[[ DATASET EXCERPTS, beginning ]]
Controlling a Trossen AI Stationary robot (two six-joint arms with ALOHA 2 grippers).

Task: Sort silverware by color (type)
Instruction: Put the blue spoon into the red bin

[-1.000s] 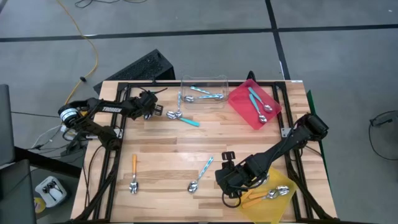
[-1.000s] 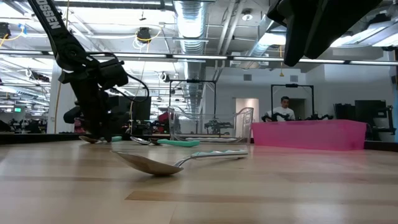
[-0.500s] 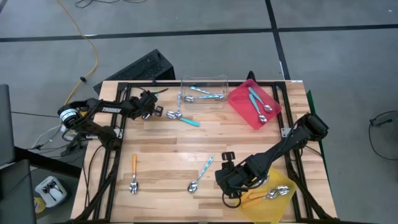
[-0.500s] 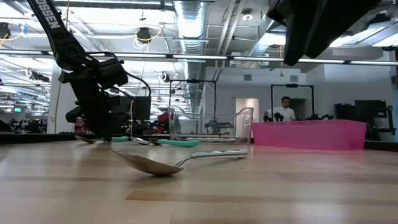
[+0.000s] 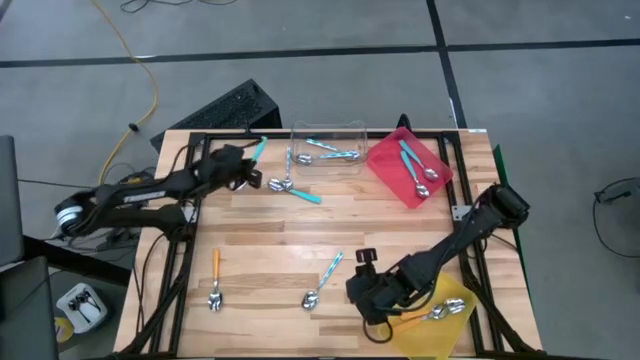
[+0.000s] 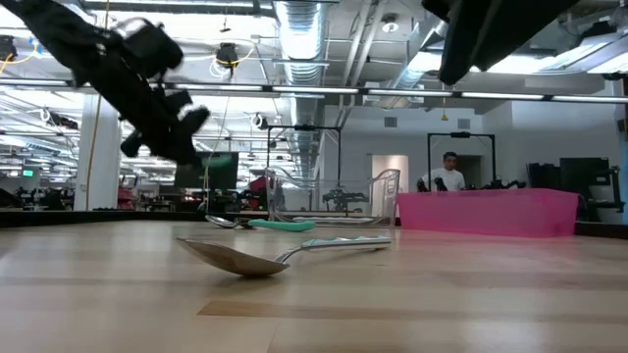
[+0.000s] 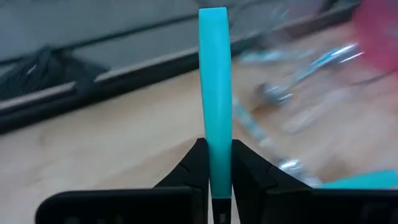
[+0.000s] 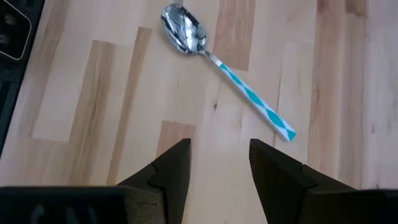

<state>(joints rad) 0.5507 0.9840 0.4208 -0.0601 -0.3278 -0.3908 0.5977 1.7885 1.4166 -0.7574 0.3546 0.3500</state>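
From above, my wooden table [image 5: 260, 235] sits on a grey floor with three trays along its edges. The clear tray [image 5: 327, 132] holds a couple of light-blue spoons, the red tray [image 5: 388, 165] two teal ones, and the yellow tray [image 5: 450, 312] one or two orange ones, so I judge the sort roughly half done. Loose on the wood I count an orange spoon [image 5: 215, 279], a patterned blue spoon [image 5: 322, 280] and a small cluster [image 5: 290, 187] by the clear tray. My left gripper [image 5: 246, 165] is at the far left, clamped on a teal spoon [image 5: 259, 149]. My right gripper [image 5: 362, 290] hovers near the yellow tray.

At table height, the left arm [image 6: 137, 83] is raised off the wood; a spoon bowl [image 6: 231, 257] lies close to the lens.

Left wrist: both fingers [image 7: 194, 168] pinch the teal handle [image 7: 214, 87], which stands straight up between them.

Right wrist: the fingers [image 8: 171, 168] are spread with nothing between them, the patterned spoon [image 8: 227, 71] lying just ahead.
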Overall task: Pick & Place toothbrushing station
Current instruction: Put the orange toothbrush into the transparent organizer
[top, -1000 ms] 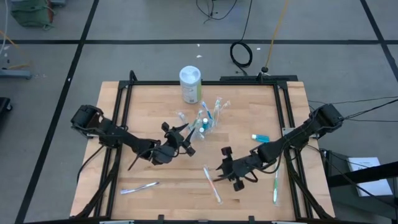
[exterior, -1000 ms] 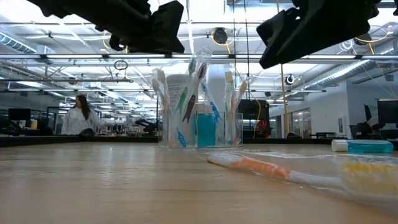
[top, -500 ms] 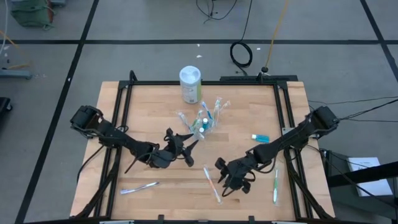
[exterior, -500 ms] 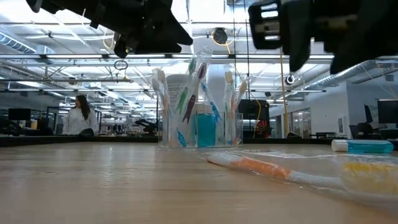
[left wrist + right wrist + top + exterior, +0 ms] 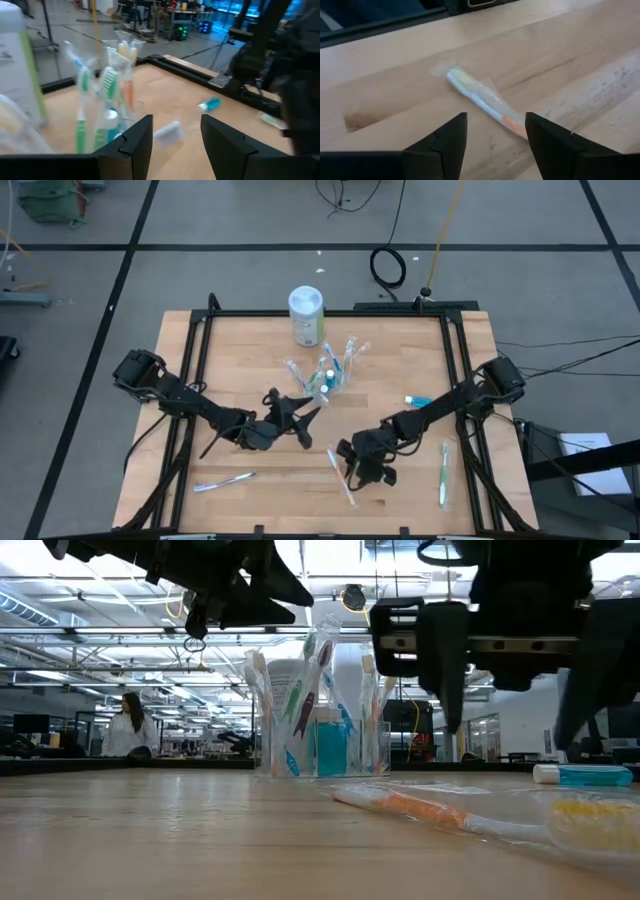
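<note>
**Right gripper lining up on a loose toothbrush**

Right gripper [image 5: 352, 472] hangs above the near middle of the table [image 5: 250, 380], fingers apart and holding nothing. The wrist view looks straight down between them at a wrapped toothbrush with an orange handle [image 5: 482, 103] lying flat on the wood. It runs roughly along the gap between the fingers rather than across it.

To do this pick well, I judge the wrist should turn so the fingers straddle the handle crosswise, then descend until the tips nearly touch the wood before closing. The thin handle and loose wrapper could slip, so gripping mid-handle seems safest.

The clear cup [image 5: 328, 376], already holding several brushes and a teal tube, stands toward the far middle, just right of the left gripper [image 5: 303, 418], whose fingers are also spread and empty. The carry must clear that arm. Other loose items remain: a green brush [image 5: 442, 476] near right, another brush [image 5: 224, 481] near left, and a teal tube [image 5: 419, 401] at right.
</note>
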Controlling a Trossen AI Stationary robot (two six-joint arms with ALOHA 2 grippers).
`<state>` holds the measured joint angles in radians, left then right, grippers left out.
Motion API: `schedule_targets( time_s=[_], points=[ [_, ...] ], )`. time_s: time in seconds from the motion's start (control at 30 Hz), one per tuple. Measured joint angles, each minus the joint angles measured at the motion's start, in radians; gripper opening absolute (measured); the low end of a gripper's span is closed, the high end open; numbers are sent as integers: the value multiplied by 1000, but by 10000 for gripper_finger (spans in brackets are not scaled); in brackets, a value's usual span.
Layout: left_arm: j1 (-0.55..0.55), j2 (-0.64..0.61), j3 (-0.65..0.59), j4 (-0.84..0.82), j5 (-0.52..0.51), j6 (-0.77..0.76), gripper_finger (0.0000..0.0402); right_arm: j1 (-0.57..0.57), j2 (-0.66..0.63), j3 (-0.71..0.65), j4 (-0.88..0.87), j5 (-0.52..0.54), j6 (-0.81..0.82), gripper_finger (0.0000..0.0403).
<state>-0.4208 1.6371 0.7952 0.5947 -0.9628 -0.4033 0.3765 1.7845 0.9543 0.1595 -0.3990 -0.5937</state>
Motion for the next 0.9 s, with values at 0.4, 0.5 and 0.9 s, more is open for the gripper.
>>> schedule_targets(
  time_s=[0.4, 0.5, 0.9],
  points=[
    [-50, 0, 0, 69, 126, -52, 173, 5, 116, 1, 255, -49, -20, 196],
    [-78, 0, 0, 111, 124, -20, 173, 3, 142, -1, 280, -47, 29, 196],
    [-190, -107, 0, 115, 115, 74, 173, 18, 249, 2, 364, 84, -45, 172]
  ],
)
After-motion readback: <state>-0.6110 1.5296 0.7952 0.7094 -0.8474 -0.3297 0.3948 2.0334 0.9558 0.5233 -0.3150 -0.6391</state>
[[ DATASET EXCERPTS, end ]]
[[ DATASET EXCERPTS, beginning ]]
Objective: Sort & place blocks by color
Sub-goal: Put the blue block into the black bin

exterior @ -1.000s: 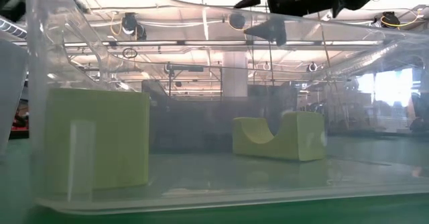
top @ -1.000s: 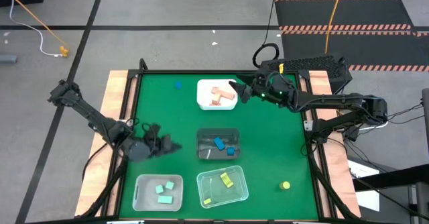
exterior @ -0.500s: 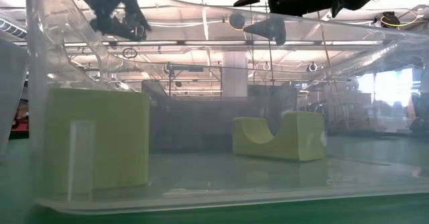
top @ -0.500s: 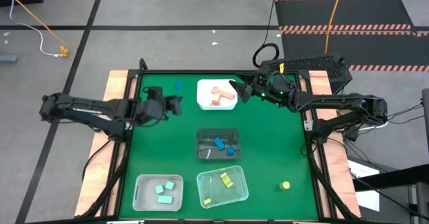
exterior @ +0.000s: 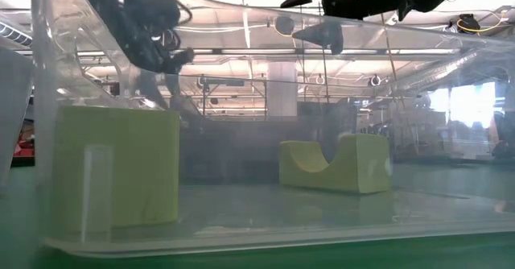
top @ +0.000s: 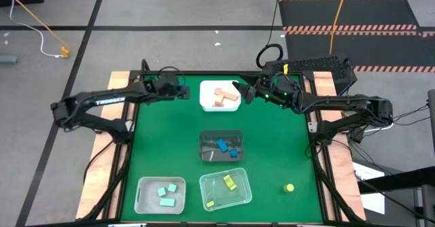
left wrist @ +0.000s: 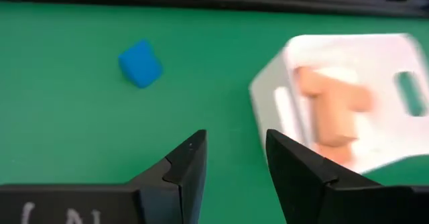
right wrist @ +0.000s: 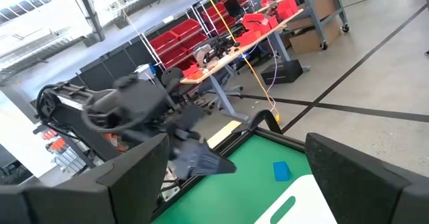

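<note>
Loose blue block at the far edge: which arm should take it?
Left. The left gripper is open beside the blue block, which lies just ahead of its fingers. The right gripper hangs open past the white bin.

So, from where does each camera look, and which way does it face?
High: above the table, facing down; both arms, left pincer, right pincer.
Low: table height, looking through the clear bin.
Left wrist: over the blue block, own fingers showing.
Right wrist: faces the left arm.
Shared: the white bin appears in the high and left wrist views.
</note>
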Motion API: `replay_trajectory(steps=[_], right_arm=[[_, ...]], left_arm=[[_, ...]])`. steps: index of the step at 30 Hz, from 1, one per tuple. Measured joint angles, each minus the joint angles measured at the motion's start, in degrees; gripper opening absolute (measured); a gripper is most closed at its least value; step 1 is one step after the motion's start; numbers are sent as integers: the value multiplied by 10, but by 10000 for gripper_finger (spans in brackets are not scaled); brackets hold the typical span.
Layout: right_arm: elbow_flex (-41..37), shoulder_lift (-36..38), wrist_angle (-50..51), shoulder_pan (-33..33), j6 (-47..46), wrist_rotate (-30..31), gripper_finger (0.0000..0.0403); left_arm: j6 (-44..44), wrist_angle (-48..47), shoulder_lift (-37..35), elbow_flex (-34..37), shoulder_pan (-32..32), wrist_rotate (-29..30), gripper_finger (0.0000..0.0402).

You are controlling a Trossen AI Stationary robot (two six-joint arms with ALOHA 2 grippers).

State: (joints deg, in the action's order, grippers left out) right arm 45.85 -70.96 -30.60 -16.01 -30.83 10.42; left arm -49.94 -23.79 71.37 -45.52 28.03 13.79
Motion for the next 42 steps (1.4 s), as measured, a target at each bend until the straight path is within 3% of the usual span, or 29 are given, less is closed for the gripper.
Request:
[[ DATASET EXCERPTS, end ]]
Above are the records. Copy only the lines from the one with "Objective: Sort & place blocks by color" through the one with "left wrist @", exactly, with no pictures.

* SOLVED EXERCISE:
Objective: Sort & place blocks by color
Sub-goal: Put the blue block into the black bin

exterior @ -1.000s: 
top @ -1.000s: 
exterior @ -0.500s: 
top @ -0.500s: 
exterior @ +0.000s: 
top @ +0.000s: 
left wrist @ +0.000s: 

No further response is needed.